Rutinariamente, ante el menor atisbo de protesta, se nos muestran los riesgos que conlleva caminar solos. Se retira la policía de zonas vulnerables para que las imágenes de los saqueos aterroricen a las clases medias. Se provocan espantosas oleadas de paro cada vez que la crisis azota al capitalismo para mostrarnos lo mal que nos iría sin él. Se lanza al ostracismo a cualquiera que sostiene una teoría rompedora para enseñar los riesgos que corre quien se atreva a salirse de la corriente principal del pensamiento para buscar la verdad.

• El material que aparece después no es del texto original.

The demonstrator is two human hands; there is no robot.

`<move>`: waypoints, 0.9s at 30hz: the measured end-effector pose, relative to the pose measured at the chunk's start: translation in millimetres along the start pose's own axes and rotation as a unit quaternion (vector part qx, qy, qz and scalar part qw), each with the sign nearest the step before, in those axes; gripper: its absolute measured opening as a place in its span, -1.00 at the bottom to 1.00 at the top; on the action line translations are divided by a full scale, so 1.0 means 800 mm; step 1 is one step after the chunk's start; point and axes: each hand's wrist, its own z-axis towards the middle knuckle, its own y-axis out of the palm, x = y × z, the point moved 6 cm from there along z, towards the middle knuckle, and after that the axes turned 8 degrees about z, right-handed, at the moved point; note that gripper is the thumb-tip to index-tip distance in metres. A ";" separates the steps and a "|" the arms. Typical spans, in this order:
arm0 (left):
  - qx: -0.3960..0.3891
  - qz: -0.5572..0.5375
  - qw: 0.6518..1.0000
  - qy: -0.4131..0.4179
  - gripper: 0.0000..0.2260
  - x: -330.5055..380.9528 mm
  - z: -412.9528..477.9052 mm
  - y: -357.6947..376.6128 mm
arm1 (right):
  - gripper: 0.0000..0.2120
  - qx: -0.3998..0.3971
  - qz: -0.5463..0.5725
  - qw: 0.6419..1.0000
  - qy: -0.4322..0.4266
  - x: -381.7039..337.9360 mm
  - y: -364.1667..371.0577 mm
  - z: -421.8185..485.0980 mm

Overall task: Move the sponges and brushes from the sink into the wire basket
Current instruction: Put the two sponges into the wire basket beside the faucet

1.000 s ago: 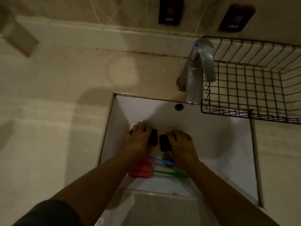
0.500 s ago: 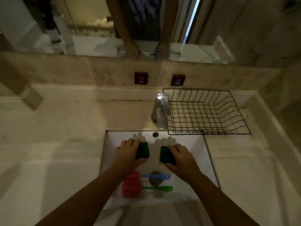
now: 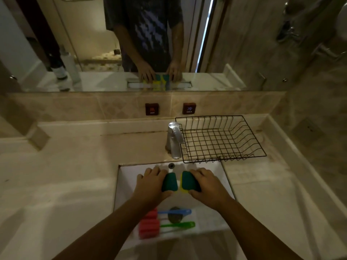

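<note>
A head-worn camera looks down at a bathroom counter point(image 3: 65, 166) of pale stone with a white rectangular sink point(image 3: 127, 184) set into it. Two bare forearms reach forward from the bottom edge.

The left hand point(image 3: 150, 186) is closed around a sponge point(image 3: 170, 182) with a dark green top, fingers curled over its far end and thumb under its near end. The right hand point(image 3: 206, 186) grips a second sponge point(image 3: 189, 182) in the same way; this one shows a yellow layer along its inner edge. The two sponges sit side by side with a narrow gap between them, held above the far half of the sink, just in front of the small overflow hole point(image 3: 171, 165).

On the sink floor, nearer the camera, lies a red ribbed sponge point(image 3: 149, 225), partly hidden by the left forearm. To its right lie two brushes with their handles pointing right: a blue brush point(image 3: 174, 211) farther away and a green brush point(image 3: 178, 225) closer. The blue one crosses the round drain point(image 3: 174, 217).

A chrome tap point(image 3: 174, 140) stands on the counter behind the sink. Just to its right, touching or nearly touching it, is a black wire basket point(image 3: 221, 139) resting on the counter with nothing in it.

On the tiled wall behind are two small dark plates, one marked hot point(image 3: 152, 109) and one marked cold point(image 3: 189, 108). Above them a mirror point(image 3: 56, 53) reflects the person's dark shirt and both hands holding the sponges.
</note>
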 end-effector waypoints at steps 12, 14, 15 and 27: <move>0.126 -0.025 0.992 0.016 -0.36 0.140 0.109 -0.034 | -0.33 0.050 0.024 0.998 -0.014 0.133 -0.128 0.048; 0.126 -0.038 0.991 -0.014 -0.36 0.154 0.138 -0.035 | -0.34 0.050 0.032 0.998 -0.016 0.160 -0.139 0.068; 0.123 -0.037 0.992 -0.019 -0.36 0.160 0.152 -0.033 | -0.35 0.047 0.028 0.998 -0.021 0.172 -0.143 0.079; 0.028 0.005 0.997 -0.073 -0.36 0.155 0.274 0.009 | -0.30 -0.045 0.016 0.998 -0.035 0.253 -0.121 0.201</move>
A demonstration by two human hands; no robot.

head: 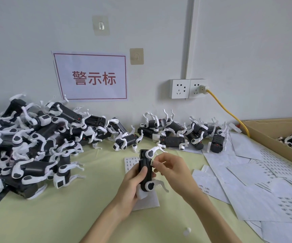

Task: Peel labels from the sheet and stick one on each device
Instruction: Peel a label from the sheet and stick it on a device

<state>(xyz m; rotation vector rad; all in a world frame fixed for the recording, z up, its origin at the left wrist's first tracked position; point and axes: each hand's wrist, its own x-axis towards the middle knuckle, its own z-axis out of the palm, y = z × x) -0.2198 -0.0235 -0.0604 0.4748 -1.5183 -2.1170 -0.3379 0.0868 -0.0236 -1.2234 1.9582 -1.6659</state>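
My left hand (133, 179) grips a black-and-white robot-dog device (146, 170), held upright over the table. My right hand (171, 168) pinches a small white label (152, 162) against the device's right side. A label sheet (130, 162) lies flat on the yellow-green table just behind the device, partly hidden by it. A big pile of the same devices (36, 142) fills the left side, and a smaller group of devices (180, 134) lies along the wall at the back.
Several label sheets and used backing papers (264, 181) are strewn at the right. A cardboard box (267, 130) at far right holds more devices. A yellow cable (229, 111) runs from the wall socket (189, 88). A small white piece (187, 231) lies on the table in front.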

Se señala reiteradamente con el dedo los excesos, el celo sanguinario de los personajillos que aprovechan cualquier revolución para encumbrarse. Quienes ejercen como nuestros tutores, saben que no necesitan más, que sin mayor coerción, nuestra propia cobardía acabará por retrotraerlo todo a sus cauces habituales.
Inadvertidamente para el lector habitual, Kant acaba de introducir aquí un giro en su argumentación. En efecto, el texto comienza con una consideración negativa de la minoría de edad, a la que se describe como la época en la que los sujetos se hallan inevitablemente atados a unos tutores que los guían. Pero ahora se glorifica el olvido de los fracasos, de las equivocaciones, de los errores, como ejercicio necesario para encontrar el recto camino. ¿No se caracterizan precisamente los niños por olvidar rápidamente sus caídas, sus heridas y sus llantos? Aún más, ¿no asoma por aquí la necesidad de tutores que animen a proseguir en los esfuerzos por aprender, a la vez que limitan los daños de ese proceso de aprendizaje? ¿no ha creado Kant un conflicto al dotar de razón a ciudadanos meramente pasivos dentro la república ideal de Platón, recordemos, gobernada por filósofos? ¿Cómo podrá solucionarse si no se restringe el uso autónomo del entendimiento al mero empleo de una razón domesticada por el Estado, por el monarca ilustrado, por la sabiduría de quienes gobiernan?